If you take to the seas, you may be safer than when driving on the road, but not all that much safer. Parasailing over the ocean is a better bet than being in it, especially if you like scuba diving. From commercial dives to scientific and recreational ones, having preexisting health issues, experiencing poor conditions, getting trapped in something, or having equipment malfunction are the main causes of scuba diving deaths.
The Divers Alert Network America or DAN tracks scuba-related deaths. According to their stats, for every 100,000 people who go scuba diving a year, 16.4 of them die.

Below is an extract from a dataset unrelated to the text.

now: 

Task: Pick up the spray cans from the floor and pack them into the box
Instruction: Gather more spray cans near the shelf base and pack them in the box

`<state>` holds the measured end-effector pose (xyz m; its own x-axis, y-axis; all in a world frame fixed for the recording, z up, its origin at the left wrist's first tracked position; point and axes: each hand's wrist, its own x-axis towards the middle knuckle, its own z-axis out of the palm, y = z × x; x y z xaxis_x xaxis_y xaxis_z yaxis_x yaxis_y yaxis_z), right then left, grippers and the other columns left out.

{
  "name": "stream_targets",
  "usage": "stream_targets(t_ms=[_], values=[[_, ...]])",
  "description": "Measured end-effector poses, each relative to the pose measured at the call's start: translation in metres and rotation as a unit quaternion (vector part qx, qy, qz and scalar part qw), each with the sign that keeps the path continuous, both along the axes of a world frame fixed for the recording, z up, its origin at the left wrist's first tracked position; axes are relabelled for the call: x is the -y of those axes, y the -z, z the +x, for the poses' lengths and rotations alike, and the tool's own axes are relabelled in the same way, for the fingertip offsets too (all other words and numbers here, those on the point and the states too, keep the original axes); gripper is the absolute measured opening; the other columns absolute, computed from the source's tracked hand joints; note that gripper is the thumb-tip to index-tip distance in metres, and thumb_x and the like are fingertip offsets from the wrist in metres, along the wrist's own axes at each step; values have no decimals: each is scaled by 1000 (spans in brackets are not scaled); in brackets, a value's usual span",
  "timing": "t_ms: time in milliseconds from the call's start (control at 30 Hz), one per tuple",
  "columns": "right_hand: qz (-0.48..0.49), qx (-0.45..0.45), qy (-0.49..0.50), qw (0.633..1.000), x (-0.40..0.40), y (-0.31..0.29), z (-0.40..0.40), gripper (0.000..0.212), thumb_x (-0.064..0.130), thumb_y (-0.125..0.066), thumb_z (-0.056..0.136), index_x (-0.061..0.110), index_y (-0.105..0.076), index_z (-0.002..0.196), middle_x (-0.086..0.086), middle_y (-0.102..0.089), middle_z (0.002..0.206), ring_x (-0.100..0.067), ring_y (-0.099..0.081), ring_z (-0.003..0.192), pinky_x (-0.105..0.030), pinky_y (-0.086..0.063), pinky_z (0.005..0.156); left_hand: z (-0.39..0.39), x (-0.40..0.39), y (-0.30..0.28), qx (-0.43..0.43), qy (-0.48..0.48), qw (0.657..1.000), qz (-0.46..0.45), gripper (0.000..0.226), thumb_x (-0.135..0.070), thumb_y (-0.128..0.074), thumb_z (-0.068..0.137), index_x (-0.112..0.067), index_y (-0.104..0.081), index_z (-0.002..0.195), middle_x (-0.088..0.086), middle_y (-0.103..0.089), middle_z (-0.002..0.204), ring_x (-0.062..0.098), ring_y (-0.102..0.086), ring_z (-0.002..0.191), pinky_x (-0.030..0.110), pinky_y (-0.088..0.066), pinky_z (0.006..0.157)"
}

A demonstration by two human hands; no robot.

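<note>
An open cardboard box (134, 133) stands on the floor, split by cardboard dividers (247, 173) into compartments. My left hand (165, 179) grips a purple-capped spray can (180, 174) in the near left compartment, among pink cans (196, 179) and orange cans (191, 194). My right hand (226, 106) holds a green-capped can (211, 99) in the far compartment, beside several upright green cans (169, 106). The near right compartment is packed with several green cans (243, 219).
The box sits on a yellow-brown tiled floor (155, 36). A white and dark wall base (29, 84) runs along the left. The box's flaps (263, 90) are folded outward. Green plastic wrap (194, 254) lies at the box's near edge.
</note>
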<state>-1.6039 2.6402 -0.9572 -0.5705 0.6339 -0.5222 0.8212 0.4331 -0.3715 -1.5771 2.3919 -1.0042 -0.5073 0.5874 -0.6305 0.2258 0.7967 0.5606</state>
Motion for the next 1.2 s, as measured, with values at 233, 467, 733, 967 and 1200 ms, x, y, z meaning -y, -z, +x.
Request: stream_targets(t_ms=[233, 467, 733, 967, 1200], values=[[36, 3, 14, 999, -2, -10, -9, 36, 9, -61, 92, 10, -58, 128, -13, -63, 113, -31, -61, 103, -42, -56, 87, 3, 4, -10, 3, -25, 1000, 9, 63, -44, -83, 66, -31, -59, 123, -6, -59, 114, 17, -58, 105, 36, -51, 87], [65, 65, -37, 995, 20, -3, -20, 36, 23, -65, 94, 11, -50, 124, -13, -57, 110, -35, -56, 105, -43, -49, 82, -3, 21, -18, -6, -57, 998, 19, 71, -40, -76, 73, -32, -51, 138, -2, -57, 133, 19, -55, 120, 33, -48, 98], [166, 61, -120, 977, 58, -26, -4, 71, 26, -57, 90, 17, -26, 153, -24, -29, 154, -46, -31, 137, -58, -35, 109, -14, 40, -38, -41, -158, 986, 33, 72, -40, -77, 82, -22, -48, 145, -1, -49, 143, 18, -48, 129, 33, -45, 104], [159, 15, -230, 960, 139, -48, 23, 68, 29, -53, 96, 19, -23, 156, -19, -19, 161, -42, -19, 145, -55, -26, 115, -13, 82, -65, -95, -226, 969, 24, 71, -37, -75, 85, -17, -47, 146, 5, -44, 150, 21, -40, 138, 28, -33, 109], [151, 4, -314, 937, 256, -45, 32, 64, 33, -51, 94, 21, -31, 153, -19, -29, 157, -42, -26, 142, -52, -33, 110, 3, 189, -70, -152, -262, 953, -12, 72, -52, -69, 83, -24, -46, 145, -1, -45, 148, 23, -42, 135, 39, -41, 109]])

It’s not a high number of fatalities at all, but it’s still worse than the number of reported parasailing incidents.
This 2015 data from Diving Medicine for Scuba Divers lists the causes of scuba deaths as follows:
- Weighing themselves down with heavy items like a weight belt – 90 percent
- Diving alone or getting lost – 86 percent
- Failing to use the buoyancy compensator – 50 percent
- Surface deaths – 50 percent
- Surface difficulties – 25 percent
- Medical issues that should have precluded them from diving – 10 percent
- Still training to dive at time of death – 10 percent
- Cave diving – 5 percent
- Rescuing other divers – 1 percent
If you’ve wanted to go parasailing but held off because it seems risky, we hope this article proves there are a lot more dangerous things out there. That’s not to scare you into discontinuing these activities, but rather, informing you so you can make educated decisions about how you live your life. With any luck, that includes parasailing!